Emilie Du Chatelet by Judith P. Zinsser

Emilie Du Chatelet by Judith P. Zinsser

Author:Judith P. Zinsser
Language: eng
Format: epub
ISBN: 1429588535
Publisher: Penguin Publishing Group
Published: 2010-03-01T00:00:00+00:00


Recognition as a Philosophe: “Uranie”

In the end, these attacks from the man she loved and respected had little if any effect on the public argument. Du Châtelet emerged from the battle of the “compass” and the “fan” a clear, if not explicitly acknowledged, victor. To the Republic of Letters, a respected member of the gens des lettres and keeper of one of the king’s most prestigious institutions had been challenged not once but twice by a woman of the haute noblesse. These challenges had been not the frivolous repartee of a flirtatious courtier but, as described by the reviewer of the Institutions for the Mémoires de Trévoux, a serious presentation of a position on a relatively arcane point of physics, and one endorsed by many important philosophes on the Continent.

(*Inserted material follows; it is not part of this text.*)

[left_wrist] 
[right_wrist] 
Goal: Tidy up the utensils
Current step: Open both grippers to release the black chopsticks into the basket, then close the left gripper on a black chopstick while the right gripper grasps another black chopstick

Despite the reviewer’s obvious disagreement with the Leibnizian / Wolffian system and the formula for forces vives, the reviewer acknowledged Du Châtelet’s skills as a defender in the interchange with Mairan and continually praised “the anonymous author” as “a person of esprit [intelligence], knowledgeable about modern opinions, which are rendered in a style with much finesse & lively imagination.” It was in this “colloquial, instructional tone, graceful, intelligible & moreover noble & full of decorum,” that the author, “always ingenious,” presented “the system little known” in France. The Institutions was “in a word…a good compendium of modern physics.” Neither here nor in the review in the Journal des savants was her sex or her état mentioned. She was a peer with work to be critiqued, not patronized for its exceptionality. The second part of a review from the March issue of the Journal des savants praised the Institutions and made favorable comments about the formula for force, mv2. As the reviewer concluded, the author had explained ideas and given mathematical demonstrations on a “path…so different that few readers had the courage to follow.” She, however, “had not been afraid; great passions,” the reviewer suggested, “surmount great obstacles.”13

Mairan remained silent. He had changed his view of “literary battles” and now asserted that he had “neither the desire nor the necessary talents to play with the Public.” Du Châtelet guessed that “the honor of the Académie had become part of his defeat, and one judged it not appropriate to allow him to continue the dispute.” She commented to Maupertuis that the lack of learned support suggested that “it was more comfortable to impose silence than to speak to his [Mairan’s] liking.” Maupertuis, newly returned to Paris and thus able to survey the battlefield in person, took particular pleasure in the predicament of the old Academician, who was a former adversary of his as well. Maupertuis wrote to Algarotti: “M. De Mairan…wrote a work against her, to which she responded by another in which she was right in the content and the form, and where she treated Mairan with all types of superiority.” Echoing Du Châtelet’s own characterization, he continued, “There is nothing so ridiculous as this adventure for a secretary of the Académie.